Tout d'abord, à un arrêt, une dame entre et annonce qu'elle va nous chanter quelque chose. Elle commence. La dame chante dans une langue que je ne connais pas, mais que je suppose être balkanique ou dérivée du russe. Ce sont de longues tenues, en vibrato de conservatoire, un vibrato au demi-ton, à 3 Hertz, très régulier. Le chant ne dégage pas vraiment d'émotions, peut-être parce que je ne comprends pas ce qu'elle chante. La dame s'interrompt, pour laisser l'enregistrement automatique passer. Puis reprend, par une tenue. Longue. Et puis finalement, s'arrête, et passe devant les gens pour recevoir quelques pièces.

Une femme, dont je pourrais estimer l'âge à une petite trentaine d'années, peut-être moins, lui donne une pièce. C'est la seule à lui donner quelque chose. Elle est en face de moi, assise, la chanteuse de dos. Finalement, à l'arrêt suivant, la chanteuse sort. Et là, au bout de quelques courts instants, je remarque que la jeune femme pleure. Au début, assez peu, puis j'ai vu les gouttes couler le long de ses joues. Elle tente de ne pas le montrer et je suis peut-être un des seuls à l'avoir vu. Elle sort un mouchoir et s'essuie les yeux, tout en essayant de ne pas étaler son faible maquillage.

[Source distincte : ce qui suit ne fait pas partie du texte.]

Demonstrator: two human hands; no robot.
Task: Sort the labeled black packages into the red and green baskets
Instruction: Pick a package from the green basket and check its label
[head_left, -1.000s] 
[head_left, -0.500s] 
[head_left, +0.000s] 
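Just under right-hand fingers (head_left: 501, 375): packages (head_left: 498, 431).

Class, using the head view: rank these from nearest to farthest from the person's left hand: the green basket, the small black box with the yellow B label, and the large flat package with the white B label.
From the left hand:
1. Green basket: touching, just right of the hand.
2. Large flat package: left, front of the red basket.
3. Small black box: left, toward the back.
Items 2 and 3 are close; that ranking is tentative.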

Et là, je me suis senti vraiment bizarre. Une jeune femme, que je ne connais pas du tout, que je ne reverrai probablement jamais, pleure, à 1 mètre de moi. J'aurais aimé l'aider, lui permettre de décharger une éventuelle souffrance ou lui permettre de parler, mais je n'ai pas pu. Passer en un instant du parfait inconnu au confident ou au moins à celui qui aide, tout en brisant brutalement l'intimité qu'elle essayait désespérément de garder personnelle, je n'ai pas pu. Elle souffrait, c'est évident à mes yeux. Je ne sais pas pourquoi, ni si cela a un rapport avec la chanteuse, mais elle souffrait. Et je crois que celui qui souffre a besoin de soutien, d'aide. Comment aurais-je pu l'aider, sans briser son intimité ? Je ne sais toujours pas.

Je me sentais vraiment déstabilisé de voir cette souffrance personnelle forte, tout près de moi. Mes yeux deviennent humides. Je ne pleure pas, non, mais j'ai les yeux mouillés. Et j'ai les yeux humides maintenant en écrivant ce billet, en repensant à ces quelques instants. Pourquoi ? Je ne sais pas. Finalement, la femme se lève et sort de la rame de métro à l'arrêt suivant. Elle marche lentement, comme abattue. Je n'ai rien fait. Qu'aurais-je pu faire ? Je ne sais pas.

Voilà. Un billet un peu plus psychologique, un peu plus personnel, un bout de moi, un peu moins "technico-Linuxo-informaticien", un peu plus de ce que je veux faire de ce blog : un miroir.